W stolicy Bawarii stan zdrowia "Lewego" to temat numer jeden. Dzień po feralnym spotkaniu z BVB w Pucharze Niemiec (Bayern odpadł w karnych) Lewandowski spędził 3 godziny w gabinecie byłego lekarza klubowego Hansa-Wilhelma Muellera-Wohlfahrta. Ten dokładnie przebadał Polaka i przygotował dla niego specjalną maskę. "Jest jeszcze kilka dni do meczu na Camp Nou. Naprawdę mam nadzieję, że będę w stanie zagrać" - napisał na portalu społecznościowym Lewandowski, którego maska wykonana jest ze specjalnego materiału, ważącego niecałe 50 gramów. Jej grubość nie przekracza 2-3 milimetrów. Koszt wyprodukowania to zaledwie... 500 euro (ok. 2 tys. złotych).
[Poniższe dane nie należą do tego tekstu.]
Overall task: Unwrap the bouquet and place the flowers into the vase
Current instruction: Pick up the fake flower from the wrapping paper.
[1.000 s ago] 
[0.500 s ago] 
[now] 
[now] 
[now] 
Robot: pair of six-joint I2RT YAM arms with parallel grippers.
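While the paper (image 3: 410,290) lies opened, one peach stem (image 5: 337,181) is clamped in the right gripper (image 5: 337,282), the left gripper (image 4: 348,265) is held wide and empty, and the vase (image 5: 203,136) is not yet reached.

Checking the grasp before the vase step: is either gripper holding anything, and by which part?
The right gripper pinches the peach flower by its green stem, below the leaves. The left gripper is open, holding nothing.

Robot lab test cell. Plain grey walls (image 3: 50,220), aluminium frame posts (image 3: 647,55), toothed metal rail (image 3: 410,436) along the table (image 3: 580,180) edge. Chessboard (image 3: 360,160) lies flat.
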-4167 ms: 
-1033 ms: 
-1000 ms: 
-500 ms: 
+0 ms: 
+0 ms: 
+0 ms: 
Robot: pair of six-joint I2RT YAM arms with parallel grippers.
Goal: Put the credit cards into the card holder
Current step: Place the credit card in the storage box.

Tak Langerak staranował Lewandowskiego
Polak, który doznał też silnego wstrząśnienia mózgu, ma absolutny zakaz treningów z drużyną i na pewno nie zagra w sobotnim meczu przeciwko Bayerowi Leverkusen. - Czy zagra z Barceloną? To się okaże w najbliższych dniach - powiedział na wczorajszej konferencji prasowej trener Bayernu Pep Guardiola (44 l.). Bardziej optymistyczny jest prezes klubu Karl-Heinz Rummenigge (60 l.). - Jestem przekonany, że Robert w środę zagra - uspokaja.